Er sieht zahlreiche Parallelen zwischen Spitzensport und Wirtschaft, insbesondere in den Bereichen Leistung, Professionalität und Teamarbeit. Das Unternehmen engagiert sich seit Jahren im Sport, sowohl über Sponsoring als auch über Lizenzpartnerschaften mit international bekannten Sportmarken (NFL) und Vereinen (FC Bayern, Dortmund, PSG). Mit dem Einstieg beim Team Vorarlberg rückt nun erstmals eine Eigenmarke des Unternehmens in den Mittelpunkt.

Kofler indes unterstrich im Gespräch die zentrale Bedeutung von Sponsoren. Anders als viele andere Sportarten verfügt der Radsport kaum über Einnahmen aus Ticketing, Gastronomie oder Medienrechten. Deshalb sei der Sport in hohem Maß auf Partner aus der Wirtschaft angewiesen. Gleichzeitig biete der Radsport durch lange Rennzeiten, eine lange Saison und internationale Präsenz, attraktive Vermarktungsmöglichkeiten.

Sportlich blickt die Mannschaft auf ein umfangreiches Rennprogramm mit zahlreichen internationalen Einsätzen. Ein Schwerpunkt liegt auf der Tour of Austria, die aufgrund ihrer medialen Präsenz und der Live-Übertragungen als besonderer Höhepunkt der Saison gilt. Gleichzeitig setzt das Team auf gezielte Trainingsmaßnahmen, um sich im zunehmend professionellen und internationalisierten Radsport behaupten zu können.
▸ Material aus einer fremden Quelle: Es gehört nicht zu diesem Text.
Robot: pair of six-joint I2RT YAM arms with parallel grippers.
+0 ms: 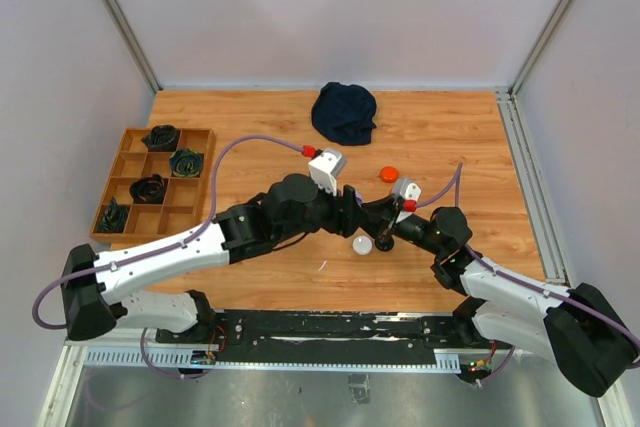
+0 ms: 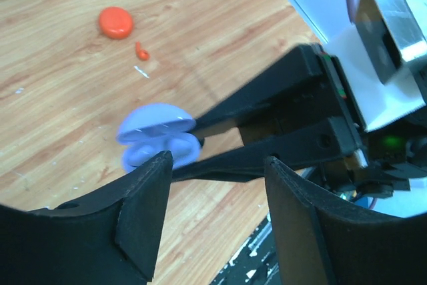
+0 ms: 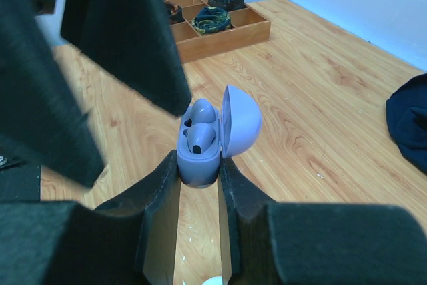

Für Gunz bietet die Partnerschaft die Möglichkeit, die internationale Ausrichtung der Eigenmarke zu unterstreichen. Besonders in Italien, einem der wichtigsten Absatzmärkte für den Energy-Drink, soll die Verbindung zum Radsport zusätzliche Aufmerksamkeit schaffen. Temel, selbst ein leidenschaftlicher Rennradfahrer, verriet, dass sein Interesse am Team durch die Zusammenarbeit deutlich gewachsen sei.